Protestos no Irã e ameaças de Trump aumentam pressão sobre regime islâmico

Crise econômica, repressão interna e tensões com Estados Unidos e Israel colocam Teerã sob crescente instabilidade política

O Irã enfrenta uma nova onda de instabilidade marcada por protestos populares em diversas cidades do país e pelo aumento da pressão externa por parte dos Estados Unidos e de Israel. As manifestações, que se intensificaram no fim de dezembro, expõem uma combinação de insatisfação social, crise econômica e tensão geopolítica. A análise é do The Conversation.

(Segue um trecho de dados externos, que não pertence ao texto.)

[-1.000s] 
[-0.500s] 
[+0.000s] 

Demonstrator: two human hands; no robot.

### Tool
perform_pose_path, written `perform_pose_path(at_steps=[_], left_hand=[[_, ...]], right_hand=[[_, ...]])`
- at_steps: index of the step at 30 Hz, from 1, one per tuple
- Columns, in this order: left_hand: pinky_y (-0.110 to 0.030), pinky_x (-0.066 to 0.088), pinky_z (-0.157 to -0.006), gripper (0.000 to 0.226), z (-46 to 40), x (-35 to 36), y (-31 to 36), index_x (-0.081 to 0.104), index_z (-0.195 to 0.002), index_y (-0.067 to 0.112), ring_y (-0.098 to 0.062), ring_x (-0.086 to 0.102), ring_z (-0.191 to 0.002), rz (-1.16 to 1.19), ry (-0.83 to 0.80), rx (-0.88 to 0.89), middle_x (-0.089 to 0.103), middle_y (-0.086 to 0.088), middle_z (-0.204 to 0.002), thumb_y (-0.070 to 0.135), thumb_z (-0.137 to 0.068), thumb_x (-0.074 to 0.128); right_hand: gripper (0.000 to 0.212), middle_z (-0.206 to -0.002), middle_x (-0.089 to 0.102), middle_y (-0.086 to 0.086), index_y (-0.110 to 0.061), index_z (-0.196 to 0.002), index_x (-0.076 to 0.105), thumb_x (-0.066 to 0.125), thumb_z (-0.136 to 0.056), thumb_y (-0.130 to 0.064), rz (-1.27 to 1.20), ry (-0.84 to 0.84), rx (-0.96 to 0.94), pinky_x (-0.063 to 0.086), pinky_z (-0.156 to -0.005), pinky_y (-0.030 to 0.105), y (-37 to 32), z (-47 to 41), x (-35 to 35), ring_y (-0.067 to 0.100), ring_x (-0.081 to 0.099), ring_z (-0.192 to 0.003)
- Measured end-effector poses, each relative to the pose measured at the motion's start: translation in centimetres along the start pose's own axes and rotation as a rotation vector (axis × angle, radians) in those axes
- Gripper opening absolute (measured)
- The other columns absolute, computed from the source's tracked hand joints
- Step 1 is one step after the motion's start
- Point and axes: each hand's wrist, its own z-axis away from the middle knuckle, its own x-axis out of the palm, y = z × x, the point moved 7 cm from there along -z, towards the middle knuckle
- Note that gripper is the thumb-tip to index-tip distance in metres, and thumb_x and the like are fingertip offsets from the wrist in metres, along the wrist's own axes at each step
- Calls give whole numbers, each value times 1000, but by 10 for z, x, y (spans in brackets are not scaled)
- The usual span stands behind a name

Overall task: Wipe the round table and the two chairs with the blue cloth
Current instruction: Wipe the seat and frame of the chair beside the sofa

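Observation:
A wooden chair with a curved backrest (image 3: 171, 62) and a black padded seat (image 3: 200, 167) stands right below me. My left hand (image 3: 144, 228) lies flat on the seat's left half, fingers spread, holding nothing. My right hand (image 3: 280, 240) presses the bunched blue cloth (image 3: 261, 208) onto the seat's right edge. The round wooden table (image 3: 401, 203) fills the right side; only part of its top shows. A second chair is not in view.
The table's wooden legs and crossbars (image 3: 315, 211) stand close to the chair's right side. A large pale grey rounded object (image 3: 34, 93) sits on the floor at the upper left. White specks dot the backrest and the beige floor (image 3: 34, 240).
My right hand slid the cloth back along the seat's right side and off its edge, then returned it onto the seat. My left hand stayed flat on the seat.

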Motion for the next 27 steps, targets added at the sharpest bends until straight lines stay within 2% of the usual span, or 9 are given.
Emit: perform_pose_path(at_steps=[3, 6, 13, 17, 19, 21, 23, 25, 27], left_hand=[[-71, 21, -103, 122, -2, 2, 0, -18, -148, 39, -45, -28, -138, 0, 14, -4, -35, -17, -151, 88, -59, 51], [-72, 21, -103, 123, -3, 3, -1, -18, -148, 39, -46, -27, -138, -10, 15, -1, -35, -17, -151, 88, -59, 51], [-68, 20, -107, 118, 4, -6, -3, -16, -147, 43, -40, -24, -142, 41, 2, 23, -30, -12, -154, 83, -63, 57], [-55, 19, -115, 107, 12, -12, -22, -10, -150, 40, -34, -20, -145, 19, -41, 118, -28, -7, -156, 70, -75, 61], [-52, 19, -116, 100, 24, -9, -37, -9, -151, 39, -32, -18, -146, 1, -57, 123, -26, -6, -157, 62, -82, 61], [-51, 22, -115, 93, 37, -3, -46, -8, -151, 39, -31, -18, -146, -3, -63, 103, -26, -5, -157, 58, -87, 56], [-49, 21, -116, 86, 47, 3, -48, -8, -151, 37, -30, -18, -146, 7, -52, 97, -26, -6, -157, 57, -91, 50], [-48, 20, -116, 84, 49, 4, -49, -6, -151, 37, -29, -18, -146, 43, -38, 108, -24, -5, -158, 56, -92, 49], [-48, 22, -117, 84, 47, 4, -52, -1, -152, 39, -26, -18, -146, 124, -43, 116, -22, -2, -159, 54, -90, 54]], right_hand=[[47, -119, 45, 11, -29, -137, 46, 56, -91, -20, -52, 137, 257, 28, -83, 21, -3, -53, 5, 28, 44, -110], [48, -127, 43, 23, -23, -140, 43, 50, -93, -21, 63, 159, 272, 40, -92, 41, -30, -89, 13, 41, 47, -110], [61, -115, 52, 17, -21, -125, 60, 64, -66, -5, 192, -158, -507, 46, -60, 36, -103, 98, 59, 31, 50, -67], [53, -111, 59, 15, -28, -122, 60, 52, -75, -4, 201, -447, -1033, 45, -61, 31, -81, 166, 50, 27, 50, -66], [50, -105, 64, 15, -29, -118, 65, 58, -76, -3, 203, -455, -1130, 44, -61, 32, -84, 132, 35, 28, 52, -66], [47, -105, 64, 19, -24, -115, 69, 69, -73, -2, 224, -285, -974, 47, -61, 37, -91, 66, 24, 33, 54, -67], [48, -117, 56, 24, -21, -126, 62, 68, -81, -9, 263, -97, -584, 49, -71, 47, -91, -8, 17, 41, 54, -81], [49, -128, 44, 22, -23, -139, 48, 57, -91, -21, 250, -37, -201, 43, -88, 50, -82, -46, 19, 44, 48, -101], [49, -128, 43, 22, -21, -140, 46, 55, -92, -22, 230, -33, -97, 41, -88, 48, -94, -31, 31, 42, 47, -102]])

Nos últimos dias, milhares de manifestantes ocuparam as ruas de Teerã e de outros grandes centros urbanos exigindo a queda do regime. Segundo relatos, ao menos 20 pessoas morreram e cerca de mil foram presas durante as ações de repressão das forças de segurança. Washington e o Estado judeu manifestaram apoio público aos protestos.

Protestos em Teerã em janeiro de 2026 (Foto: WikiCommons)

A atual mobilização foi desencadeada pelo colapso da moeda iraniana e pelo aumento do custo de vida, mas especialistas apontam que as causas são mais profundas. Entre os principais fatores estão as imposições religiosas do regime, como o uso obrigatório do hijab, a corrupção e a má gestão econômica sob sanções internacionais, além do elevado investimento estatal em grupos armados aliados no Oriente Médio.

A crise hídrica também agrava o cenário. Autoridades iranianas afirmam que cerca de dois terços dos reservatórios do país estão vazios, reflexo de políticas centralizadas de gestão da água e de longos períodos de seca.

Inicialmente liderados por comerciantes tradicionais dos bazares, os protestos passaram a incorporar estudantes universitários e integrantes do movimento “Mulher, Vida e Liberdade”, que ganhou projeção internacional após a morte de Mahsa Amini, em 2022, sob custódia da polícia da moralidade.

Além da pressão interna, o Irã enfrenta um ambiente externo cada vez mais hostil. O presidente dos Estados Unidos, Donald Trump, advertiu o governo iraniano contra a repressão aos manifestantes e afirmou que Washington está “pronto para agir”. Trump e o primeiro-ministro de Israel, Benjamin Netanyahu, também ameaçaram novas ações militares caso Teerã retome atividades nucleares sensíveis ou amplie sua capacidade de mísseis.

Em junho do ano passado, Israel e Estados Unidos participaram de uma ofensiva contra instalações nucleares iranianas. Apesar das declarações oficiais de que o programa nuclear teria sido neutralizado, especialistas e a Agência Internacional de Energia Atômica (AIEA) questionam a extensão real dos danos, apontando que parte da infraestrutura pode ter sobrevivido aos ataques.

Mesmo diante da crescente impopularidade, o regime iraniano mantém um aparato repressivo robusto. O Corpo da Guarda Revolucionária Islâmica (IRGC, na sigla em inglês) e a força paramilitar Basij continuam sendo pilares da sustentação do poder, com forte interesse na preservação do sistema político atual.

Internacionalmente, muitos iranianos defendem uma transição política e o retorno de Reza Pahlavi, filho do último xá, como figura de liderança de um eventual governo de transição. No entanto, o governo dos Estados Unidos demonstra cautela em relação a uma mudança de regime, temendo um processo instável e violento semelhante ao ocorrido após a Revolução de 1979.